- Data -
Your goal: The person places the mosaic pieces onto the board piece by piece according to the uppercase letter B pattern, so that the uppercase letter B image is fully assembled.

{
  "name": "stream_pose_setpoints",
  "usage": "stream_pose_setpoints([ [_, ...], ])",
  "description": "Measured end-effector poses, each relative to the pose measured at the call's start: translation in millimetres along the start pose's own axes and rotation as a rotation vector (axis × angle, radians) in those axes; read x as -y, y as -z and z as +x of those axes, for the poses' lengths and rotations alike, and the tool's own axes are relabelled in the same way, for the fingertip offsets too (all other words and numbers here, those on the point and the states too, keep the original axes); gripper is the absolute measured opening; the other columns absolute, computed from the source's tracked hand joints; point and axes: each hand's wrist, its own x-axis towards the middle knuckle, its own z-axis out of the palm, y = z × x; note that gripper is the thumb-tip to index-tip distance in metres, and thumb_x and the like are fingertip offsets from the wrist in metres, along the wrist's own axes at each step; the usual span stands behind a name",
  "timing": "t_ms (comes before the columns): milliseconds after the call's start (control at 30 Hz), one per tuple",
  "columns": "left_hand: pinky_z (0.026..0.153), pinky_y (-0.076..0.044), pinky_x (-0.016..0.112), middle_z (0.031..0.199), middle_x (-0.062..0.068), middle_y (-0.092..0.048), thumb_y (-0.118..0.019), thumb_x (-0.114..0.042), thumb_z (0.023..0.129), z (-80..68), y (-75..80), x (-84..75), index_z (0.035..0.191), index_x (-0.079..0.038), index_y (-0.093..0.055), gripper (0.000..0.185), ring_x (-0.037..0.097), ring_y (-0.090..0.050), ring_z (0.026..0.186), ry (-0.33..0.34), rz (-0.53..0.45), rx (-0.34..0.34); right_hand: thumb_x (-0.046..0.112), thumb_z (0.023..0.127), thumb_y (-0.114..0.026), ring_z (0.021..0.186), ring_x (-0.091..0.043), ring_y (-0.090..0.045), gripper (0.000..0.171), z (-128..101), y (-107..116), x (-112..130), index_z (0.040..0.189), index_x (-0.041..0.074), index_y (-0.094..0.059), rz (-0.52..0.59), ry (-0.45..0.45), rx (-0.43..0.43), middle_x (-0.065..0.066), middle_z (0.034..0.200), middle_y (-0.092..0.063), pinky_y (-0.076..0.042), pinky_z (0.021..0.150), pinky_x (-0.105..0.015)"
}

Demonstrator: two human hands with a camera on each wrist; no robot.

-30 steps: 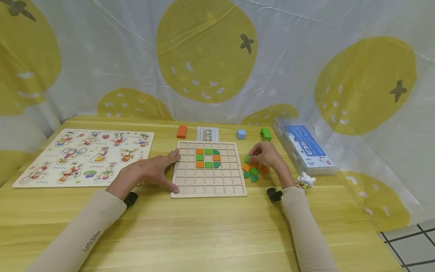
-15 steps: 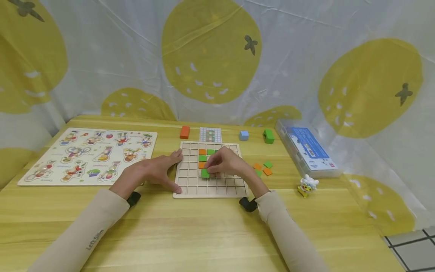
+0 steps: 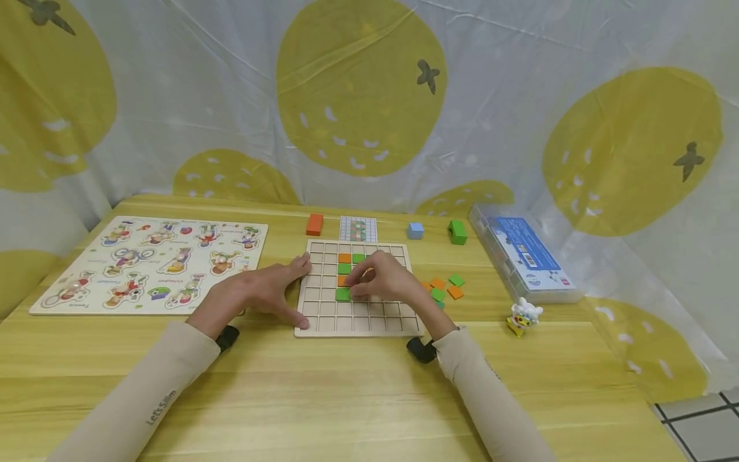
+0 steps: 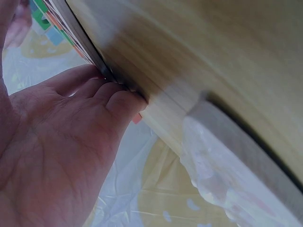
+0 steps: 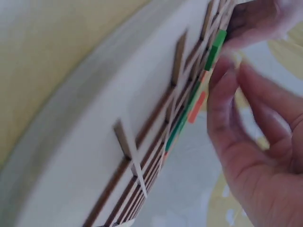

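Placement seems the step in hand: the green tile (image 3: 342, 294) lies on the gridded board (image 3: 375, 325), the right hand's (image 3: 383, 277) bent fingertips at its edge, though I cannot tell whether they pinch it. The left hand (image 3: 267, 290), fingers spread, braces the board's left side; next probably comes squaring the tile within its cell.

Both hands (image 3: 261, 295) (image 3: 385, 280) are at a gridded board (image 3: 358, 325)
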Motion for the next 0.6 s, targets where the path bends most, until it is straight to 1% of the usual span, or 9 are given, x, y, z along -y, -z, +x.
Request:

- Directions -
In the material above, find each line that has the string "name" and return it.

- Task response -
  "name": "stream_pose_setpoints",
  "description": "Measured end-effector poses, each relative to the pose measured at the call's start: translation in millimetres along the start pose's own axes and rotation as a rotation vector (axis × angle, radians) in those axes; read x as -y, y as -z and z as +x of those axes, for the poses' lengths and rotations alike, and the tool's own axes are relabelled in the same way, for the fingertip offsets too (all other words and numbers here, those on the point and the states too, keep the original axes); gripper is the absolute measured opening; the other columns absolute, computed from the source's tracked hand joints; point and axes: each hand's wrist, its own x-axis towards the middle knuckle, its own z-axis out of the palm, y = z × x; note that gripper is the thumb-tip to index-tip distance in metres, and thumb_x and the like are fingertip offsets from the wrist in metres, along the wrist's own axes at each step; the usual span stands behind a name",

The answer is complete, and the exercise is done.